Tych co lubią pracować zawodach jest też wielu. Też mają możliwość usiąść przy radiu tylko w weekendy. Starty w zawodach są dla nich takim samym relaksem jak dla tych co robią "normalne" QSO
czy uganiają się za DX-ami. Startują nie dla wyniku, nie siedzą przy radiu cały czas trwania zawodów.
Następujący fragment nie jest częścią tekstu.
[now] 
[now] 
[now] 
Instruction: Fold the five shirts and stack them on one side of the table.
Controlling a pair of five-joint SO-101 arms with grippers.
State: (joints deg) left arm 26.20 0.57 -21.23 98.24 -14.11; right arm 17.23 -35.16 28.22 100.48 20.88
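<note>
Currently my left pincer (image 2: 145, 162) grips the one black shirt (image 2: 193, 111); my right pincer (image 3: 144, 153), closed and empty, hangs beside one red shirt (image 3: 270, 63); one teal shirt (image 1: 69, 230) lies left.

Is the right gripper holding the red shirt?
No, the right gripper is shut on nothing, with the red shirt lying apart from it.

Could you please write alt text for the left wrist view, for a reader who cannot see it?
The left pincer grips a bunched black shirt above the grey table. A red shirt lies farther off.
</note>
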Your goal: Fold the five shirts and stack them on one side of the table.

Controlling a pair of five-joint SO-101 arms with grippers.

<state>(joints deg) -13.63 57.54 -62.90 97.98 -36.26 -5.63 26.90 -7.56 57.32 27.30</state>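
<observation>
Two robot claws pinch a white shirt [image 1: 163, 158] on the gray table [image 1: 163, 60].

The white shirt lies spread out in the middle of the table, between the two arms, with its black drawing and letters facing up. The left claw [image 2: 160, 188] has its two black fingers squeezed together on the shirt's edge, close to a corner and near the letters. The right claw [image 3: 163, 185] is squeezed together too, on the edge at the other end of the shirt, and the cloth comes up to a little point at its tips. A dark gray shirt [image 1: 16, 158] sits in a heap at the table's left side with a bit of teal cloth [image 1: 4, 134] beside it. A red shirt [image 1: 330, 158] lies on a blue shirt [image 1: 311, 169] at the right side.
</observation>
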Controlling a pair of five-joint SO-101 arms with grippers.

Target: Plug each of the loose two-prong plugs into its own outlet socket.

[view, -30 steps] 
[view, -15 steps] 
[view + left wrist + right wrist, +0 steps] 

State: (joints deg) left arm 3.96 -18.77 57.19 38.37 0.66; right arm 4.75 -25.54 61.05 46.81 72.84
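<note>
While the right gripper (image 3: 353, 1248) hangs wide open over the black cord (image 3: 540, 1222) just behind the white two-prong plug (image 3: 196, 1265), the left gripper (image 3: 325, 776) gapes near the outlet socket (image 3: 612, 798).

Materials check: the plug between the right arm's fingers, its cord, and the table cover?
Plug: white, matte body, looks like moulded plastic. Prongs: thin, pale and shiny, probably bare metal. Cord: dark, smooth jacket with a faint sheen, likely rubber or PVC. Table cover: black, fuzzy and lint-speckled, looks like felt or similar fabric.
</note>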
Spójrzmy realnie - ile, w ciągu roku, jest takich contestów kiedy nie mozna na paśmie
wcisnąć przysłowiowej szpilki???
Policzmy: CQWW 2x, CQWPX 2x, ARRL 2x, RUDXC 1x, IARU HF 1x i może jeszcze WAE ewentualnie IOTA.
Daje nam to 8 może 10 weekendów, na 54 w roku, kiedy podstawowe pasma są "zawalone" - czy to
jest tak dużo????
Kręcąc się po pasmach w czasie SPDXC bez trudu znajdowałem wolne miejsca i słyszałem stacje
robiące QSO poza zawodami.
Tak więc nie przejaskrawiajmy problemu za dużej ilości zawodów, i okupowania przez nie pasm niemal
w każdy weekend.
Skoro zawody o mniejszym "obłożeniu" nadal są organizowane, to oznacza że ich organizatorzy widzą
w tym jakiś sens.


Tomek,
Bardzo trafne ostatnie zdanie, całkowicie się zgadzam.

[edit]
    SP1JPQ pisze:

    - W ramach zmian rozdzieliłbym część Phone od CW.

Jurek, ale to już było, lata temu. Połączono część CW i SSB bo utrzymywanie rozdziału straciło sens.